And of course, it’s important to navigate conflicts of interest: Ask sources who funds the research? This is especially relevant to climate change and environment reporting, where organizations with a stake in the outcome of climate change mitigation can be prone to hyperbole.
Sometimes, a COI becomes part of a story. I once wrote a story about weight-loss drugs in which one of the academic researchers I spoke to had worked previously for a company we were talking about. I chose to keep him in the story and highlight that relationship because he is truly one of the experts in the field, and I made sure to include his comments on the field at large, as well as other companies.

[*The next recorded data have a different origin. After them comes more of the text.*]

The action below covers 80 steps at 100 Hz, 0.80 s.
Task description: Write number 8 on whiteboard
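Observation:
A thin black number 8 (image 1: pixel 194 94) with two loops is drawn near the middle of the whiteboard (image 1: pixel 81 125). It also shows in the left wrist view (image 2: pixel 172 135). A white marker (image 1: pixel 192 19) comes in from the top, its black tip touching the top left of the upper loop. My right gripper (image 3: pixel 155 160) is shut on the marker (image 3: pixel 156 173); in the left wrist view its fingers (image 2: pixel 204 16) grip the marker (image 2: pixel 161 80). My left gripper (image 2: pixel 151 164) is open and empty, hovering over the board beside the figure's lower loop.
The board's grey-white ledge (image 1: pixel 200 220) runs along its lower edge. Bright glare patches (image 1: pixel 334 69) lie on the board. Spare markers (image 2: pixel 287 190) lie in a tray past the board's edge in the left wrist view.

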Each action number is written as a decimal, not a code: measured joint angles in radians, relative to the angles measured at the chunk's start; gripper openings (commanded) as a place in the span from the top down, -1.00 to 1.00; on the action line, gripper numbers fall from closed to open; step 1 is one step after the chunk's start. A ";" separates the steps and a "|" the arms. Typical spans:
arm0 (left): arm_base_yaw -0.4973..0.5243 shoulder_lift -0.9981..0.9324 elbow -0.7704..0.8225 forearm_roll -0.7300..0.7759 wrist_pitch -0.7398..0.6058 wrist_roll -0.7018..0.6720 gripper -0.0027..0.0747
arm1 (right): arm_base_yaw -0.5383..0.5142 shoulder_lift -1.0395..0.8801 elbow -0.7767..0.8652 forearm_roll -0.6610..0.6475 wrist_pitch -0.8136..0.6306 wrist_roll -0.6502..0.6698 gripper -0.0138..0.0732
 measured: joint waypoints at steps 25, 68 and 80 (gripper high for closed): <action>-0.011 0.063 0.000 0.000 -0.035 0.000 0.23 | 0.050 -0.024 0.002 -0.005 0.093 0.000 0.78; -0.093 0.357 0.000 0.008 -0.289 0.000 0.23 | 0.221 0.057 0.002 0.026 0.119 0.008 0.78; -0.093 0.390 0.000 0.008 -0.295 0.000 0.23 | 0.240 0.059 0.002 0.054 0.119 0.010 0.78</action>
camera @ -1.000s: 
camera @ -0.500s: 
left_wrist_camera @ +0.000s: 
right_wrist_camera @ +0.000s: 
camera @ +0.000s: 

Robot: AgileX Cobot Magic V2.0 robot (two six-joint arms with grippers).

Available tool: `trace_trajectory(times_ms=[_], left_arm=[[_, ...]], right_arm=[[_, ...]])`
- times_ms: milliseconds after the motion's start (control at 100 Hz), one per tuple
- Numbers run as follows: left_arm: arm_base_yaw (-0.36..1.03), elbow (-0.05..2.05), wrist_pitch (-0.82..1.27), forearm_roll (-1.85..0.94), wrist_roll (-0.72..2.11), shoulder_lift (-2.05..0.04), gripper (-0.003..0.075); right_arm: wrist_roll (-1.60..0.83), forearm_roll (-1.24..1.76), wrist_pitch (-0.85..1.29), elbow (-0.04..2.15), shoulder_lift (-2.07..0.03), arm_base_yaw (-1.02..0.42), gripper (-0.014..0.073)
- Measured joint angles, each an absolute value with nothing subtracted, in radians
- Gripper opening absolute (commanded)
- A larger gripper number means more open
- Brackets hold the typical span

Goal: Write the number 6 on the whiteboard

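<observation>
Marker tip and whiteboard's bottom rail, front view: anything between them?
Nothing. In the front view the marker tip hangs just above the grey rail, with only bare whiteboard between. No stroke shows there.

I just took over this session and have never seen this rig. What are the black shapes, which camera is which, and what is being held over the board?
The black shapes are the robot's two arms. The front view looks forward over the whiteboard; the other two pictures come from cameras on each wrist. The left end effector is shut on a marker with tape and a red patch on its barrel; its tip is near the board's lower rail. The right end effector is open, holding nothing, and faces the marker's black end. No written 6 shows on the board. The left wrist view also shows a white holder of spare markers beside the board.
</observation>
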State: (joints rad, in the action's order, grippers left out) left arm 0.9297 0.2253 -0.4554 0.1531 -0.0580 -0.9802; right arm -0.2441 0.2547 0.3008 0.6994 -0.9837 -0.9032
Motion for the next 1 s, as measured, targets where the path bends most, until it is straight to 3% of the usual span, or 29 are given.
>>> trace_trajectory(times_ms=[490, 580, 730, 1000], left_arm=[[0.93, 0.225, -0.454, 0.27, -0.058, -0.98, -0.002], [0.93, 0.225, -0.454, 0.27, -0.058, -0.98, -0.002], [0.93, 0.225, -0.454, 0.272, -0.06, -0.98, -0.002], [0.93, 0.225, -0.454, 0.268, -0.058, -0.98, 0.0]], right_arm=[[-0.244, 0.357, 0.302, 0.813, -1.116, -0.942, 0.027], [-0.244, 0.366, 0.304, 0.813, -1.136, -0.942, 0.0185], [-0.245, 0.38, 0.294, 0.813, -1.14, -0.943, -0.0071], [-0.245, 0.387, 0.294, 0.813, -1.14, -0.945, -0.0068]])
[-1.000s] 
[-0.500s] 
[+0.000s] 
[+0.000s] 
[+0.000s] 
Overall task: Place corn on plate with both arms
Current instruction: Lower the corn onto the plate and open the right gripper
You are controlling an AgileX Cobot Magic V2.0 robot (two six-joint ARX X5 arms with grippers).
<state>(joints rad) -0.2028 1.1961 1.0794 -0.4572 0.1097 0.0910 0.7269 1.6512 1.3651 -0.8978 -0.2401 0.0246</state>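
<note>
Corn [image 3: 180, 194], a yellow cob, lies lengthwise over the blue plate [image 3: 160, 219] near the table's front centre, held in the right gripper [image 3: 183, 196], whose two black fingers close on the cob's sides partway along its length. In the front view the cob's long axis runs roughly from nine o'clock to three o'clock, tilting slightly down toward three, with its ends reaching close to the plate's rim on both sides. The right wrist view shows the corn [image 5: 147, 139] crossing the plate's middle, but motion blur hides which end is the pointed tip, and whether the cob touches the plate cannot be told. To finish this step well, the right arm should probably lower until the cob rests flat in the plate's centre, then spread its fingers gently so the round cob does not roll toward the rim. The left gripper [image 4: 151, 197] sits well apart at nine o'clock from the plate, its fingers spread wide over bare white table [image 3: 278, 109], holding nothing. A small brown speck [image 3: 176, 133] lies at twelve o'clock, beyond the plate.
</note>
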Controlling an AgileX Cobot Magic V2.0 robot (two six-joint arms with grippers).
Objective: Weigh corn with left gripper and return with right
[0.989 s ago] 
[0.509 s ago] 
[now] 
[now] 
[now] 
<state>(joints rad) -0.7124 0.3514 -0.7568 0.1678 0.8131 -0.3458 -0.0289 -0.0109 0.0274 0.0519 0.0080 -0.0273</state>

But sometimes, a COI means a source has to be excluded because they can’t be objective. Stemwedel says excluding a questionable source is about maintaining credibility with your audience.
Yet, with all our due diligence, evaluating claims isn’t foolproof. Gale Sinatra, a psychologist at the University of Southern California who specializes in STEM education, offers this tip: Remember that search engines are built on preferences. Every time you search something, it tells the algorithm you’re interested. As you keep searching, you get more of the same. That’s how misinformation campaigns get rooted — a search for a conspiracy theory brings up all kinds of links, which teaches the algorithm that this is what you want. If you want to evaluate a claim, she says, or the person making the claim, do your research in your browser’s private or “incognito” mode.
Perhaps, for example, you want to double-check a source’s potential conflicts in a story about online wellness apps. Since you’ve been using your browser to research apps, when you search for your source, the algorithm may give you more narrow results related to just wellness. But if you try an incognito search on just that person, you might get different results, including criticism of that source, ties to companies that make apps, or a news story involving that source that may call their credibility into question.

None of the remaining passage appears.